Open shawn0wang opened 11 months ago
Ward linkage is our first priority right now. It is a bit more complicated because we need to finish a large refactor to be able to add more and more linkage functions. It will most certainly be ready this week.
BTW, I dont know if I choose Cosine distance, max_merge_distance is bigger
the result is better or max_merge_distance is smaller the result is better
I think The larger the Cosine distance, the more similar the two sentences are,
so if I set max_merge_distance more bigger, there will be more clustering categories , but it's not.
raising the max_merge_distance
will increase the number of clusters because you are loosening the criteria for a merge. This is the same as distance threshold
in agglomerative clustering: https://scikit-learn.org/stable/modules/generated/sklearn.cluster.AgglomerativeClustering.html
I'm looking forward to the Ward linkage and other features Thank you for providing this repository, it is very helpful for me !
Another question: When I have many CPU cores, my batch_size should be set larger. Will the calculation result be faster or should it be set smaller?
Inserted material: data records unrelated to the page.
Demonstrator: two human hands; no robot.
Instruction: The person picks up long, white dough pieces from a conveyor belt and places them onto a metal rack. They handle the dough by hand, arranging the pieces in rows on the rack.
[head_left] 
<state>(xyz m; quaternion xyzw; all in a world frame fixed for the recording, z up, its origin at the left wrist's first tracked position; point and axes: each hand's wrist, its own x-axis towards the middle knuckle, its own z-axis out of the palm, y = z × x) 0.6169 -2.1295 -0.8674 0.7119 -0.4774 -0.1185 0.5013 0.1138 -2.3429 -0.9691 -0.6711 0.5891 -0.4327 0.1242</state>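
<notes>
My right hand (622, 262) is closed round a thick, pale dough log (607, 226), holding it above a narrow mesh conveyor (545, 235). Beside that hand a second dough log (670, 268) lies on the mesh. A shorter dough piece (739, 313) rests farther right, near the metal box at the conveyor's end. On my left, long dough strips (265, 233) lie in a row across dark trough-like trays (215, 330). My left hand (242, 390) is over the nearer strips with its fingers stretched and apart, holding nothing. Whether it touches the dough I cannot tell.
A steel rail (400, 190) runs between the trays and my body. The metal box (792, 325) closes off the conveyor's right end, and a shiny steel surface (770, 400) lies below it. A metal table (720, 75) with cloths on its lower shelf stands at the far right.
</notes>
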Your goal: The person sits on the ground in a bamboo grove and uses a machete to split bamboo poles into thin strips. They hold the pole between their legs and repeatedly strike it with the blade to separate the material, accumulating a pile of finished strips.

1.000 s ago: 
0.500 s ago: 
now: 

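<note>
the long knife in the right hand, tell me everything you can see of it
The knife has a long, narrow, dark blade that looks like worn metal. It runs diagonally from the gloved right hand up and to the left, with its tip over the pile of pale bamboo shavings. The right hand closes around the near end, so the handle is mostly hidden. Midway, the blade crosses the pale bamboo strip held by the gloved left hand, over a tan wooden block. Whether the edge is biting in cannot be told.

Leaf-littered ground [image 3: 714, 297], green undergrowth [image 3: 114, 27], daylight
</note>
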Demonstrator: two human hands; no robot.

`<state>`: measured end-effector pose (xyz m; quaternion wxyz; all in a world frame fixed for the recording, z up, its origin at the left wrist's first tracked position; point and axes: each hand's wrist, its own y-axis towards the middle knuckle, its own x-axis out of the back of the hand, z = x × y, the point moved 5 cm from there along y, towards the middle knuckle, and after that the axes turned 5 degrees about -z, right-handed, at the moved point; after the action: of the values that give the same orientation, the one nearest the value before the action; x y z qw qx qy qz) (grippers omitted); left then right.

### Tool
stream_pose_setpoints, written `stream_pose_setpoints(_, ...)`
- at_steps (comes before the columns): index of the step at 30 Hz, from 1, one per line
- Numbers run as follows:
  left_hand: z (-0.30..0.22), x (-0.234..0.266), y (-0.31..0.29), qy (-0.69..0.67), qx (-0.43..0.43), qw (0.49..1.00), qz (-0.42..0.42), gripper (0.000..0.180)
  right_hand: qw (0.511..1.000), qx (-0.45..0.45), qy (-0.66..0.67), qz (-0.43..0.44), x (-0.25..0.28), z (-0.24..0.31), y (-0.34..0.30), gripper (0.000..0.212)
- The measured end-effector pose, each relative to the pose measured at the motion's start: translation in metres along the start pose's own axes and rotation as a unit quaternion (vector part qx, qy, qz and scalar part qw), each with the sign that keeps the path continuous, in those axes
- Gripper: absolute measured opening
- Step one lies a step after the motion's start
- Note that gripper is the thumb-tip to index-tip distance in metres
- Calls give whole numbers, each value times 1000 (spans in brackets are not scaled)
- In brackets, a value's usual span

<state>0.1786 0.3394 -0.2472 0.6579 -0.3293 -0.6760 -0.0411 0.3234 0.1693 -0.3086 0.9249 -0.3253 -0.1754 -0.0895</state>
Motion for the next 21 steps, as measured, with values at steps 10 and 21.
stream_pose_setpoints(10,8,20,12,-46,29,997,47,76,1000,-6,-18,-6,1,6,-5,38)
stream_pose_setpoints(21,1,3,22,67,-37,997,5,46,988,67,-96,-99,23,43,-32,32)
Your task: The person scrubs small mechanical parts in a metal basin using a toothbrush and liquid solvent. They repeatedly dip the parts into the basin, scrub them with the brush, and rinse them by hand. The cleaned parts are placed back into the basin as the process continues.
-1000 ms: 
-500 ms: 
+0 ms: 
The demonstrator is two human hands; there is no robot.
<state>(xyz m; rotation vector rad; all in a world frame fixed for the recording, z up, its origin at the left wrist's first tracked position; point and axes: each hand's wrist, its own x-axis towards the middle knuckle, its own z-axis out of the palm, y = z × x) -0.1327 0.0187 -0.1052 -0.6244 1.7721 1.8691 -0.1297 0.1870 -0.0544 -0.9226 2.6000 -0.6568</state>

exp: if I have 100 CPU cores and 200,000 data ,what batch_size should be set will calculate faster
I create a new question about when the Ward Linkage will rdy ^-^, sometimes I often use Ward Linkage cause it result better than others
BTW, I dont know if I choose Cosine distance, max_merge_distance is bigger the result is better or max_merge_distance is smaller the result is better I think The larger the Cosine distance, the more similar the two sentences are, so if I set max_merge_distance more bigger, there will be more clustering categories , but it's not.
thanks